With the BCDU swap-out complete, Koch and Meir will carry the faulty unit back to the airlock for eventual return to Earth aboard a future SpaceX Dragon cargo ship for troubleshooting and, if possible, repair.
If time is available, they also planned to carry out a few “get-ahead” tasks, adjusting multi-layer insulation around spare components to make access easier, routing an ethernet cable and installing a fitting on the European Space Agency’s Columbus laboratory module that will be needed when an experiment platform is attached later.
Because batteries lose their ability to recharge over time, NASA is in the process of replacing all 48 of the space station’s older-generation nickel-hydrogen batteries with 24 more powerful lithium-ion power packs, along with circuit-completing “adapter plates” to fill in for batteries that were removed but not replaced. In the upgraded system, each lithium-ion battery is charged and discharged by a single BCDU.

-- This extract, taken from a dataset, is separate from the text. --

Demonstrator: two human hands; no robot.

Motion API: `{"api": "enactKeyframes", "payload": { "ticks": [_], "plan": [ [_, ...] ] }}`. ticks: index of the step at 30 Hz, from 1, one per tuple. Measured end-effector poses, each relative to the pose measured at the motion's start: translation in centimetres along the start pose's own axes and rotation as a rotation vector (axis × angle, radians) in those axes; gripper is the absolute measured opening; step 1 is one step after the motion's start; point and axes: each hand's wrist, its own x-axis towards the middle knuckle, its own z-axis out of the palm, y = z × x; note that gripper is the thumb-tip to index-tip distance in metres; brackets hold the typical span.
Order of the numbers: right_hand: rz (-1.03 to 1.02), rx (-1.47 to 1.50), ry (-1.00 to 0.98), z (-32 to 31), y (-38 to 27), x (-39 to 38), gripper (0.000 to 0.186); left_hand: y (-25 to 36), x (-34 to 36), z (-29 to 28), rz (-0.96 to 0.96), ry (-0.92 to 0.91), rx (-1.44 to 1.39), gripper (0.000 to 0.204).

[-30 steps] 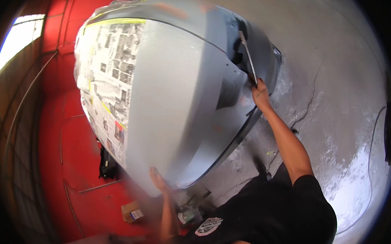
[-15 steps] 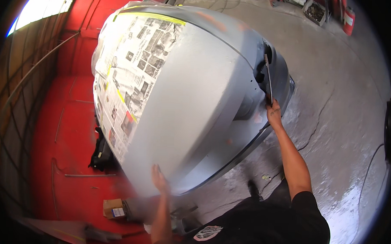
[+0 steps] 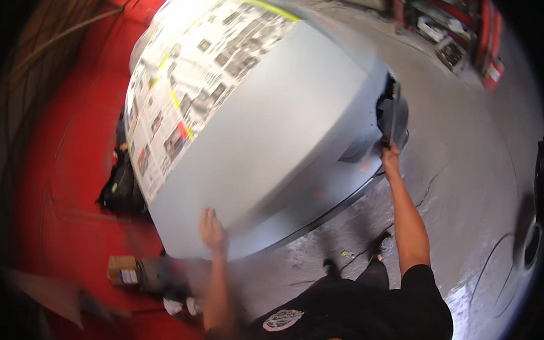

In 2017, spacewalkers replaced the 12 right-side inboard solar array batteries with six lithium-ion units. Last March, the 12 left-side inboard batteries were replaced. NASA currently is working to replace the left-side outboard batteries. The final set of lithium-ion batteries will be installed in the right-side outboard arrays next year
Three of six lithium-ion batteries were installed on the left outboard array during spacewalks Oct. 6 and 11 by Koch and Morgan. Shortly thereafter, engineers discovered one of the three BCDUs in that circuit had failed, sidelining one of the new batteries.
The failure is troubling because an identical charger failed last March after a new battery was installed for the left inboard array. NASA engineers want to make sure a generic problem of some sort is not present before proceeding with additional battery installations.